In recent years, the notion of adaptation has become a significant component of climate change literature and international negotiations on climate (Niasse et al. 2004; World Meteorological Organisation 2006; IPCC 2007; Ireland 2010). This study describes individual and communal coping strategies rather than the expected proactive and concerted efforts by city authorities at managing floods. Rather than depending on the city authorities or complaining, the old residents might have developed strong social ties in the community and with their landlords and are therefore motivated and responsible to contribute to solving the problem. For these people, the pull forces to remain therefore transcend the push effect of annual floods.

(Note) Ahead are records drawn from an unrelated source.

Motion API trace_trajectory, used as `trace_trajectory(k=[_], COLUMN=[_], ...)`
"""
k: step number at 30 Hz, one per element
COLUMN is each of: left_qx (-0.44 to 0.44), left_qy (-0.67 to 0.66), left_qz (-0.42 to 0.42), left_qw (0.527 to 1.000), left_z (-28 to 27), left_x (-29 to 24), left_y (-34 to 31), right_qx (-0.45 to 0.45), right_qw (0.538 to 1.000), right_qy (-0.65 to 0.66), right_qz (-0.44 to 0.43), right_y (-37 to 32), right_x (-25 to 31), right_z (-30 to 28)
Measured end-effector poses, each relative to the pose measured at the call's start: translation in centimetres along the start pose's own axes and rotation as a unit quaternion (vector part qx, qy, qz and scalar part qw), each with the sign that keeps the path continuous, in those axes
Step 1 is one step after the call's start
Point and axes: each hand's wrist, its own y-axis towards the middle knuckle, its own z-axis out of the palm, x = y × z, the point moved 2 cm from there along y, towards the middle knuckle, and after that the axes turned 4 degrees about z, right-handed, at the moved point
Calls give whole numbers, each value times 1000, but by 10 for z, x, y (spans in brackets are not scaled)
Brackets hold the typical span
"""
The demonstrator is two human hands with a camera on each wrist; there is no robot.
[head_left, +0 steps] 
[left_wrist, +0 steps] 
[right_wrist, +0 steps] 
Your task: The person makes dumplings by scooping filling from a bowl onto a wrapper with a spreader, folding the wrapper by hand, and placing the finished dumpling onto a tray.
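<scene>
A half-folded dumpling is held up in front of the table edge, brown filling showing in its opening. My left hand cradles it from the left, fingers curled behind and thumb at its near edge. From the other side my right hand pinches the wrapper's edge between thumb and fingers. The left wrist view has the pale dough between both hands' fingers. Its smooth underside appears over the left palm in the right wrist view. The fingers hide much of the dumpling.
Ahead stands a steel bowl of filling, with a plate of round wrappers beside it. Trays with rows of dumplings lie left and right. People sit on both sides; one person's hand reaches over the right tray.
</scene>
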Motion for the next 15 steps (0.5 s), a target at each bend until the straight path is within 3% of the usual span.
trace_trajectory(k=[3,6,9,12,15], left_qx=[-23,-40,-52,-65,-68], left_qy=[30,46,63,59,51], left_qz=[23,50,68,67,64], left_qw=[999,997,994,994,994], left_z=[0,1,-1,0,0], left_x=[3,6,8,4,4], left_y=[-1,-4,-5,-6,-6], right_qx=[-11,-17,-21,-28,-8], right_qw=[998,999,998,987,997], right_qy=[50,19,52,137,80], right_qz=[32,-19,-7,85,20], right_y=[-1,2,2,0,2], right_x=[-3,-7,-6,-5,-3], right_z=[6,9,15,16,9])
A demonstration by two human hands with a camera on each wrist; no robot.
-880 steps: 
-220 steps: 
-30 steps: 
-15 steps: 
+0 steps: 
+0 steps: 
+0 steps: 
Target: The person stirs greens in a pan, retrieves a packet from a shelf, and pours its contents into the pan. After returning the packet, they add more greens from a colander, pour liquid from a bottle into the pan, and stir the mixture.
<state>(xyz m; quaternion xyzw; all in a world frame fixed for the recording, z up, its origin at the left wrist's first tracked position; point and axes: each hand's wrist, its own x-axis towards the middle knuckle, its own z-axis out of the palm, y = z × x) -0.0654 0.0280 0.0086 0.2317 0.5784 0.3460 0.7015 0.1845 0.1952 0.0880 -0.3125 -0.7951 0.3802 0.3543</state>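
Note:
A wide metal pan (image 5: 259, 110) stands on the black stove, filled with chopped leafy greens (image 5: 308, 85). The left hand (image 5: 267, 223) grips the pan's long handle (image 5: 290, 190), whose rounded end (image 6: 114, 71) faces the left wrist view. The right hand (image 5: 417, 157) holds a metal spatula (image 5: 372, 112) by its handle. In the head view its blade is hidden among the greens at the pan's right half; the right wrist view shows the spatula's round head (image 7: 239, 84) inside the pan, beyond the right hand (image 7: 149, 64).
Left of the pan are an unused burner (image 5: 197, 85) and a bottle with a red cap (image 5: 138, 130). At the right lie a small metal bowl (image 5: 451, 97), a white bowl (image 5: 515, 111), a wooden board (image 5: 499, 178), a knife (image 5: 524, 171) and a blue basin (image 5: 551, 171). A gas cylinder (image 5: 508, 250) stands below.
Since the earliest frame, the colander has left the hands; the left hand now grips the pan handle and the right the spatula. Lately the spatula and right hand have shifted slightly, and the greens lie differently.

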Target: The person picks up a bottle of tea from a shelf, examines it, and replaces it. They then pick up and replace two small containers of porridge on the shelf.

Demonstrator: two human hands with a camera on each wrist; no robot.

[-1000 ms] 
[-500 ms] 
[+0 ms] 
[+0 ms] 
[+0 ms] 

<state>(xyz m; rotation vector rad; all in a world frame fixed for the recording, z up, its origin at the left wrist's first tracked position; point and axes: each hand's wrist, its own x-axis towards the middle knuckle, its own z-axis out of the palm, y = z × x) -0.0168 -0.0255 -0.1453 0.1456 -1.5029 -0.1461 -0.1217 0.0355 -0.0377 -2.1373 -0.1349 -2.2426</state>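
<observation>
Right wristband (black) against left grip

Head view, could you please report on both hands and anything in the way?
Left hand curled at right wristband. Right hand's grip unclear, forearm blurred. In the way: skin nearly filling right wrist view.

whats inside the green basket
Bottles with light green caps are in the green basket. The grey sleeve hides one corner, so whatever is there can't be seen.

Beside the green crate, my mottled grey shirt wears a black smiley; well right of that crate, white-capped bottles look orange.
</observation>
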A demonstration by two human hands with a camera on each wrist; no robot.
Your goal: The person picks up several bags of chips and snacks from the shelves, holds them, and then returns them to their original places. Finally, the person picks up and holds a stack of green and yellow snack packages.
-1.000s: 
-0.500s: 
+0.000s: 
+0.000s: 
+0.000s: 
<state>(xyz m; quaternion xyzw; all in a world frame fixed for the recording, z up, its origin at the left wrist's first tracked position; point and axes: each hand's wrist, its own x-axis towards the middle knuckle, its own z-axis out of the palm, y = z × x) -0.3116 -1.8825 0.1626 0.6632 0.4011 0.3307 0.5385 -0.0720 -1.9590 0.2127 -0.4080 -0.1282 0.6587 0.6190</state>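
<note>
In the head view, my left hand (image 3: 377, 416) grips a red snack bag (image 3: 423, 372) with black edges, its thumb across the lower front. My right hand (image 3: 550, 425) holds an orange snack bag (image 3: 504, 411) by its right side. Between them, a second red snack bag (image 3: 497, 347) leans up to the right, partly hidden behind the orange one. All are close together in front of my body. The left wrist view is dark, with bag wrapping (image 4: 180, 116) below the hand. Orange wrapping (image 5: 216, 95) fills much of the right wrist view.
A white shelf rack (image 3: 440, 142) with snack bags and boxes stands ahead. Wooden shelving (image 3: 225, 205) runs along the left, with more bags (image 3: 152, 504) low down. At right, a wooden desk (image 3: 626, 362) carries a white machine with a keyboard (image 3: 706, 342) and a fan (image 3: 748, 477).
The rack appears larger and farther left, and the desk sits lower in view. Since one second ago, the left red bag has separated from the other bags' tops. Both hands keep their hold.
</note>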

Also, when calls for assistance are made, there is relatively little from the city authorities because most of these landlords in these flood-prone areas have problematic relationships with the KMA. The KMA’s flood management strategy is to increase the free flow of flood water through the construction of storm drains and removal of illegal structures in the waterways (KMA 2006). Therefore, many houses in these neighbourhoods have no building permits and have been marked for demolition. Yet, according to the United Nations Inter-Agency Secretariat of the International Strategy for Disaster Reduction (2005), the KMA is to act with all stakeholders to reduce these risks. Community resilience to these floods could therefore be improved if city authorities, like the KMA, harness their efforts with local efforts and know-how rather than single handily and repeatedly demolishing the ever mushrooming houses in these flood-prone areas.

5 Conclusions

This study sought to investigate the rainfall variability, causes of floods and adaptation strategies of the poor to floods in Kumasi, Ghana. The total annual rainfall is decreasing but not significant. Only rainfall for March and November is significantly decreasing over the period considered. The analyses show that total monthly rainfall of Kumasi is explained more by heavy rainfall events than the number of rainy days in the month. However, there is no significant change in trends of heavy rainfall events for the two flood-prone months of June and July. The floods in Kumasi could therefore not be attributable to changes in climate. There are two types of floods that affect the suburbs studied: flash floods and effluent stream floods. The flash floods arise from overland flow due to heavy rainfall events. Effluent stream floods are due to a rise in the water table during the peak rainy season of June–July causing relatively long-term surface inundation. The adaptations to floods in these suburbs include dredging of streams, erection of embankments around houses, moving property to higher grounds, building a network of raised walkways and building houses on stilts. These are adaptations to the long lasting seasonal effluent stream floods rather than unexpected flash floods. Collaboration between city authorities and residents of these neighbourhoods could reduce the effects and improve their resilience to the annual floods.